Responsable du Programme bonne
gouvernance économique et politique de Oxfam Intermon en
Mauritanie, Monsieur
Djjigo particite au Forum social africain Dakar 2014. Dans cet entretien sur
l’accaparement de terres, il invité les autorités à la conciliation entre les
impératifs du développement et les droits inaliénables des populations.
Quelle est aujourd’hui
l’ampleur de l’accaparement des terres en Mauritanie ?
La
question de l’accaparement des terres commence à être une problématique
globale. Ce phénomène s’est installé au niveau de beaucoup de pays africains, notamment
la Mauritanie. Des investisseurs étrangers arrivent de plus en plus dans le
pays. Ils achètent ou louent des terres. Ils produisent en Mauritanie pour nourrir
leurs populations.
Comment peut-on concrètement mesurer
cette expropriation foncière ?
Au
niveau de la partie Sud du pays, une société saoudienne (RHJ) est en train de
négocier avec le gouvernement pour avoir 31 000 hectares de terres. Le
projet n’a pas encore commencé, certes. Mais les populations concernées par
cette zone à attribuer ou qui l’a été déjà, se mobilisent pour réclamer leur
droit à la sécurité foncière.
Mais selon vous, qu’est-ce qui être
à l’origine de la ruée sur les terres africaines en général, Mauritaniennes en
particulier ?
Cela
peut s’expliquer par le fait que le monde entier connait aujourd’hui un
problème alimentaire. Cette pénurie de denrée nourricière concerne plusieurs
pays, comme le notre. Les investisseurs (privés et étatiques) étrangers savent
qu’il est facile d’acquérir des terres dans nos pays où la législation foncière
est très faible. Un autre facteur est l’abondance de terres arables et de l’eau.

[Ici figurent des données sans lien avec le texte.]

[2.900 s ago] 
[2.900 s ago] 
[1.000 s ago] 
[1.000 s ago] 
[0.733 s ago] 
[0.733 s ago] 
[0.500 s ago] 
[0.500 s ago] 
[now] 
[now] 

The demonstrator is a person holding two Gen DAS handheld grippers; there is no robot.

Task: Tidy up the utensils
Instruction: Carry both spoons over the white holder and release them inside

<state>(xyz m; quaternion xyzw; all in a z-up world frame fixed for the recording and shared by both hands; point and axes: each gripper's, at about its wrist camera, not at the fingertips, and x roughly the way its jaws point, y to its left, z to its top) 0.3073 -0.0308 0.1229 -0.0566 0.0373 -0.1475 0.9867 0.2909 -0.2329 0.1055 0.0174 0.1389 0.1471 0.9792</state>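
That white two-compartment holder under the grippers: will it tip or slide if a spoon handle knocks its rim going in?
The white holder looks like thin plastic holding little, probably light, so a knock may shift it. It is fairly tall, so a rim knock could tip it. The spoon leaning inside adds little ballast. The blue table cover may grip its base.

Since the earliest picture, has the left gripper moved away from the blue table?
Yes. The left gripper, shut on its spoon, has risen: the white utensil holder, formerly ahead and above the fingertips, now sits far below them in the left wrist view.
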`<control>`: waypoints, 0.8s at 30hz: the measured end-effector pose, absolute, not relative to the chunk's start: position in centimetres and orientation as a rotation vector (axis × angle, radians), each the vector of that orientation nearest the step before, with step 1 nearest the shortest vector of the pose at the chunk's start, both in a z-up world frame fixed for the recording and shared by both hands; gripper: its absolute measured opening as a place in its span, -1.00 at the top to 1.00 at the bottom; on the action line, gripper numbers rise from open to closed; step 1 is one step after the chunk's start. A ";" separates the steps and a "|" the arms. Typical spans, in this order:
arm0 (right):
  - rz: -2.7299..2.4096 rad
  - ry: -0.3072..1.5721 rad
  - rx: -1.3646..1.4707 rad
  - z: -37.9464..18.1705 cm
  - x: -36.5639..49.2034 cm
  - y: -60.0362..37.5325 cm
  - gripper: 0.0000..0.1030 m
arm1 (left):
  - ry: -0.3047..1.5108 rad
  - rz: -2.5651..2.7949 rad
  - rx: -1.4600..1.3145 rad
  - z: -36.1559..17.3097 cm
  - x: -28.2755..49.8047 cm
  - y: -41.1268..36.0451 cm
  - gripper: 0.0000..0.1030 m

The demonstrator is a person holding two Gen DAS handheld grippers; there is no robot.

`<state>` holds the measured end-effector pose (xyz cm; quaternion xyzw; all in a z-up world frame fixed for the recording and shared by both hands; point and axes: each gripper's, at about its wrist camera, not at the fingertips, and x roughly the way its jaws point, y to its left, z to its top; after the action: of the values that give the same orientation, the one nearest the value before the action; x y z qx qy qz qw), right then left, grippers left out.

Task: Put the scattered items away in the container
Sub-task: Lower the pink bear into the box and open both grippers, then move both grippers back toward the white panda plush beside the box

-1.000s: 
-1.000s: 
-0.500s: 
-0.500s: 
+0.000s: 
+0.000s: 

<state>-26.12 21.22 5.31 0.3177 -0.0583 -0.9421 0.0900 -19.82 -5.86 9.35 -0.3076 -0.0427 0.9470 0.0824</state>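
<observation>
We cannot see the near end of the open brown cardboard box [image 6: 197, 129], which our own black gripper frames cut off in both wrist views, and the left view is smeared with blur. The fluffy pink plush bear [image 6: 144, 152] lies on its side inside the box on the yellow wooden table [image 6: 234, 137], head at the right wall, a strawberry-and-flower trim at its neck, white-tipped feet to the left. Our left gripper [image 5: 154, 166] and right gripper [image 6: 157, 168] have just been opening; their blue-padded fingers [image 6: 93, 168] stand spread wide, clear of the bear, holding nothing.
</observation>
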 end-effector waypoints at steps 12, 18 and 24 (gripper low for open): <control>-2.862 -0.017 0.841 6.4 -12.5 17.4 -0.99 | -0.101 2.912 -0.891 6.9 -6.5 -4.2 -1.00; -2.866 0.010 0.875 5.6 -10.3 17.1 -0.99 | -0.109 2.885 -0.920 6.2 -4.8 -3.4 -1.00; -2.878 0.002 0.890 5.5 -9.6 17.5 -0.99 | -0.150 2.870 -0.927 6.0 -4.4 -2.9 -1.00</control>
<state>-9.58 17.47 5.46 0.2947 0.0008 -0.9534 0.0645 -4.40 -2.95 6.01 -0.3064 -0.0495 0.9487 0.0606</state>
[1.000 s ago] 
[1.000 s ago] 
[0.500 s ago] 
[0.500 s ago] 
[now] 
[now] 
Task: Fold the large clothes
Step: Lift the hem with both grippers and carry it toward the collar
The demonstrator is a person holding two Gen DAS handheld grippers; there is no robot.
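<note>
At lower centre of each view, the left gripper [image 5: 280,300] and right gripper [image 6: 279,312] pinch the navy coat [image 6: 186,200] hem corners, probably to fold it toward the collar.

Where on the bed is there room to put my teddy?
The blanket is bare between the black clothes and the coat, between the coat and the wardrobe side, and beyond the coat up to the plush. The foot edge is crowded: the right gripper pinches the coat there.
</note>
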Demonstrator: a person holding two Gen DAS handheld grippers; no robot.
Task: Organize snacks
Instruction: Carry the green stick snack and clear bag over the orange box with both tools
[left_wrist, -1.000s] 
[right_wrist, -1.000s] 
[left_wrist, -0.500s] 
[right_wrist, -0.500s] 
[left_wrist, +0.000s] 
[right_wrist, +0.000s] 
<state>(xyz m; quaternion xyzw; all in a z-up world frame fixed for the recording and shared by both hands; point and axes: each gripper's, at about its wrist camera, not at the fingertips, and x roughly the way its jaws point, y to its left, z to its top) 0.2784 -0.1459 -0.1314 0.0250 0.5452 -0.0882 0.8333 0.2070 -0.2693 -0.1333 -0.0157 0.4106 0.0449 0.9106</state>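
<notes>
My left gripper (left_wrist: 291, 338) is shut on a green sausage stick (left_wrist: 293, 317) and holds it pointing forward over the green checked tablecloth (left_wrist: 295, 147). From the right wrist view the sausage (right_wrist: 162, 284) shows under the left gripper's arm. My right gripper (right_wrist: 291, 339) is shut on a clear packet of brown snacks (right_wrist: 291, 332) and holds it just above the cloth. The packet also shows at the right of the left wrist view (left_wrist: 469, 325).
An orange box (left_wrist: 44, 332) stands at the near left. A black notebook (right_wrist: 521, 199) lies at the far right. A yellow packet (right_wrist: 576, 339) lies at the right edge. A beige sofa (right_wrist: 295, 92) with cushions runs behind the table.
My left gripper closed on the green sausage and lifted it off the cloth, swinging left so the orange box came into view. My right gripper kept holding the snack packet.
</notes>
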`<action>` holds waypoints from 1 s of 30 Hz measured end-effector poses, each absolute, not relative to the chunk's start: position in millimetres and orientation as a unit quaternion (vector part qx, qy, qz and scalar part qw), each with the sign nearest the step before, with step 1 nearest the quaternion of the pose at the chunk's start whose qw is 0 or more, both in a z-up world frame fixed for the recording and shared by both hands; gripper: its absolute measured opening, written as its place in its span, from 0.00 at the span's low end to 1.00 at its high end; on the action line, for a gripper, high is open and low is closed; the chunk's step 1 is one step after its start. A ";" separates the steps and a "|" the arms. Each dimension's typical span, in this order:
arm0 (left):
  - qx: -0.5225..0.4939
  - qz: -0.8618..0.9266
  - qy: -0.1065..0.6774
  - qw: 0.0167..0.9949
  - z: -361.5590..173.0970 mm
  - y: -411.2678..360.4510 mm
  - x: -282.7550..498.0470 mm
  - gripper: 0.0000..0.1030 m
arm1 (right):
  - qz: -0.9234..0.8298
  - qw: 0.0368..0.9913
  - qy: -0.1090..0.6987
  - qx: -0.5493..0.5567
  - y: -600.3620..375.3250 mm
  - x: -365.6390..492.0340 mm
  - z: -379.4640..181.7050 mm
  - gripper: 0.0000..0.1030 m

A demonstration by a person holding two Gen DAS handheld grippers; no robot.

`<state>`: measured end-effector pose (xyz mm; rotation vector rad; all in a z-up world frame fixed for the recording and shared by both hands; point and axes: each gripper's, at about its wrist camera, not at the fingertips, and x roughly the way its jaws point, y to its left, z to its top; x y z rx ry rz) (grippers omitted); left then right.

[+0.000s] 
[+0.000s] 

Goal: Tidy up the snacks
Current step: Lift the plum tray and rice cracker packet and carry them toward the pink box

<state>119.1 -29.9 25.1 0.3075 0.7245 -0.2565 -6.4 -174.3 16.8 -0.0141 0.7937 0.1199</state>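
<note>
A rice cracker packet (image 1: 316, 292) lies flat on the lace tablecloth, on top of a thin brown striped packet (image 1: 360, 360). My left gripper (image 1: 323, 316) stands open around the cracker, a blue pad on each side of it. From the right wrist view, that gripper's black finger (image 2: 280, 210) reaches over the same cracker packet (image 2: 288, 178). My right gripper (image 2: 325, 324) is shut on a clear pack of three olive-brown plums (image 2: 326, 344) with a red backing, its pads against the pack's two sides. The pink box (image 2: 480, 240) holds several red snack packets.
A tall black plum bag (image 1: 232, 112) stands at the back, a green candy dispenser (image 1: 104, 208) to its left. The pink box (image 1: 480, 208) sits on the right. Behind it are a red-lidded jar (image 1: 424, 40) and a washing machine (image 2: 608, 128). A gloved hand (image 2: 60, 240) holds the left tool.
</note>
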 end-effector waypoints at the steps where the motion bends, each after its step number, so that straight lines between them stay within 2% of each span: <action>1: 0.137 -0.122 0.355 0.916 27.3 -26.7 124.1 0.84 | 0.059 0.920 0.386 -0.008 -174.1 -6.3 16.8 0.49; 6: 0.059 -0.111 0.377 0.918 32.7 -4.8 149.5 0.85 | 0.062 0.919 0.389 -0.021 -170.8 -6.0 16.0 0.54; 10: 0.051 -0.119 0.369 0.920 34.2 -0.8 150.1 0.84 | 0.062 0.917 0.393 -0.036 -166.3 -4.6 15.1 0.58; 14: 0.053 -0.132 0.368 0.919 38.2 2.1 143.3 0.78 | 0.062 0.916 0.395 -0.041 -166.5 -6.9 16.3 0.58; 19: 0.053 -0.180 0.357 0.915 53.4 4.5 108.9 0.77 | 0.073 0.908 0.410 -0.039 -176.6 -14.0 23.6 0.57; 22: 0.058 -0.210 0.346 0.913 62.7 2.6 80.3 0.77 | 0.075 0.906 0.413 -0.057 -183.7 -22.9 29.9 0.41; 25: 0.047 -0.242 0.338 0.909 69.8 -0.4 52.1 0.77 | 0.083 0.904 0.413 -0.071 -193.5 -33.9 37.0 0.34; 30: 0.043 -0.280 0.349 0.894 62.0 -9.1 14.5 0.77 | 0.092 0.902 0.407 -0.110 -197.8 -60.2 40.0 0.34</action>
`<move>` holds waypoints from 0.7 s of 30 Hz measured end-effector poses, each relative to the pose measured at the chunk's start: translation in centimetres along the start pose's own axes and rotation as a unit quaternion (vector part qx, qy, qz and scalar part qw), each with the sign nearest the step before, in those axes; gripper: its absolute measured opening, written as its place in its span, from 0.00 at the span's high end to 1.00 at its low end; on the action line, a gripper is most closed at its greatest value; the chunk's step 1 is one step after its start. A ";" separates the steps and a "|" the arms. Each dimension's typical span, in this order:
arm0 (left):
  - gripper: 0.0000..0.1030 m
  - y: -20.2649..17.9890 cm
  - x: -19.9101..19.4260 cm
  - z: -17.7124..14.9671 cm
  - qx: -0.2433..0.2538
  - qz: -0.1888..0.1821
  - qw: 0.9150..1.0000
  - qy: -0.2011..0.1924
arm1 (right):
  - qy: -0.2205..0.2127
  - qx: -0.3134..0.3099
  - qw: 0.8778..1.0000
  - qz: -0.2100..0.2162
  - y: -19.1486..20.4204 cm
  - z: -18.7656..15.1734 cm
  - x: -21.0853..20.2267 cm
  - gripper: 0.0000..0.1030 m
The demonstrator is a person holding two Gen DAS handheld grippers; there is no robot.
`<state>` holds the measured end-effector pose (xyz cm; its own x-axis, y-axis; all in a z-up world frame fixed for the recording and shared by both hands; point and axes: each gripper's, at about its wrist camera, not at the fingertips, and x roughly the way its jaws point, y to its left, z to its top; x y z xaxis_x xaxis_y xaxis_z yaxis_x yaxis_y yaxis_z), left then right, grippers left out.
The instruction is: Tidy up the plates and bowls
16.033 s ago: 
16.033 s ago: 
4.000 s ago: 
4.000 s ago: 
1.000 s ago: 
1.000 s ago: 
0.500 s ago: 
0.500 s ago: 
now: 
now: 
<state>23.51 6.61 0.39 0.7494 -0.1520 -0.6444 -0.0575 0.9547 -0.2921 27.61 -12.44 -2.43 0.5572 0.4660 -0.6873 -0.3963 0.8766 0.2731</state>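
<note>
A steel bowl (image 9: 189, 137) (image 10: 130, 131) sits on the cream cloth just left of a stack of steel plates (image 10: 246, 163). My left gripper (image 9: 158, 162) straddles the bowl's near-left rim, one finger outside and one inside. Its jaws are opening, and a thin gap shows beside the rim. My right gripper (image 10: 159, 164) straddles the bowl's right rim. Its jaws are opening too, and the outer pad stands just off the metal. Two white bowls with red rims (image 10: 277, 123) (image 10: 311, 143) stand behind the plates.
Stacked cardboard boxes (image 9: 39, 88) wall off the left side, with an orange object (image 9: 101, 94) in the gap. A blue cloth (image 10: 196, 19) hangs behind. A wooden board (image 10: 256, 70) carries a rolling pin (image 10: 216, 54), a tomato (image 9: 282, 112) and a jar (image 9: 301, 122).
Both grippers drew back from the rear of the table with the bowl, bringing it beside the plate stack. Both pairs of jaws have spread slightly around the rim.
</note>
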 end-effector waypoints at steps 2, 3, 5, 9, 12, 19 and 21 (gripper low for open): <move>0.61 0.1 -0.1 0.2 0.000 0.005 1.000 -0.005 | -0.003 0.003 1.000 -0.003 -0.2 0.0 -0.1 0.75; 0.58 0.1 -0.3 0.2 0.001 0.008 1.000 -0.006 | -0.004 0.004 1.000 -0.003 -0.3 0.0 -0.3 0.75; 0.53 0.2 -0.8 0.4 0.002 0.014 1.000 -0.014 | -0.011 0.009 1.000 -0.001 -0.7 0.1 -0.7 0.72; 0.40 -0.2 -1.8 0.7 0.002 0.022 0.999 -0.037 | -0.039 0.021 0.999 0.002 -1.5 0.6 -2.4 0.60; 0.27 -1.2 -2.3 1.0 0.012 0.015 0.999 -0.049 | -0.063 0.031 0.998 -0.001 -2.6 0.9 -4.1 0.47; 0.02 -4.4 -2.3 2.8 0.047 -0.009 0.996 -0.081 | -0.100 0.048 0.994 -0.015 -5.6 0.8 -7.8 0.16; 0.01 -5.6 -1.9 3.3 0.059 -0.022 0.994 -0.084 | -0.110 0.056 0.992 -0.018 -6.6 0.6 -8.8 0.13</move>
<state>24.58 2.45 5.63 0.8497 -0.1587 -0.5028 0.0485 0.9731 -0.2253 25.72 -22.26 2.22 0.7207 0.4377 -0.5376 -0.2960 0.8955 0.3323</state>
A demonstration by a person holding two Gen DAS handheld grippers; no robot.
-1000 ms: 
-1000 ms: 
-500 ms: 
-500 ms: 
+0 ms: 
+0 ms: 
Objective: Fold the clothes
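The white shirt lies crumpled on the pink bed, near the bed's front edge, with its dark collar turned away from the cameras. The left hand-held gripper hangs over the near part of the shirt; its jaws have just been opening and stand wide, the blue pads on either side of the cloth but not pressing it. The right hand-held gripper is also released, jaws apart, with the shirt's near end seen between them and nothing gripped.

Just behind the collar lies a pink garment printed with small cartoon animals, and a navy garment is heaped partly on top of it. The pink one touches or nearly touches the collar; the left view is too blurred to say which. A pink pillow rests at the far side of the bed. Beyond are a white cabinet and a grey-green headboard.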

Il est alors facile d’amortir son investissement. La terre est non seulement
moins chère, mais aussi la fiscalité est presque inexistante. Les opérateurs
préfèrent alors produire là où le coût de la production est très bas, pour
ensuite vendre le produit à un
prix excessivement élevé sur le marché mondial. Donc l’accaparement de terres est
un moyen de fructifier son argent.
Mais
qui sont les auteurs de ce fléau en Mauritanie ?
Les
acteurs sont multiples. Parmi eux, des opérateurs économiques nationaux. Il y a
également des investisseurs étrangers venant des pays arabes, de l’Indes, d’autres
pays africains… A cela s’ajoute des hommes politiques qui acquièrent de la terre
pour développer leur capital.
Quelles peuvent en être les
conséquences sur les exploitations familiales ?
Les
exploitations familiales sont de plus menacées. La plupart de ses exploitants
n’ont pas de titres fonciers. Les agriculteurs familiaux ne peuvent pas faire
appel au témoignage pour prouver que les terres les appartiennent. Car cela
n’est pas pris en compte. La victime, selon les procédures, doit prouver que la
terre son patrimoine. Autrement, elle est du domaine de l’Etat. C’est cela le
paradoxe.
Que faut-il faire pour guérir
de ce mal?
La
solution passe par la réforme de la législation foncière. Ce, pour l’adapter
aux réalités de nos populations. Il faudrait également voir comment concilier
les objectifs du développement avec les droits inaliénables des populations. Il
faut consulter les populations quant aux décisions les concernant. L’Etat doit
également penser à la sécurisation des droits des populations.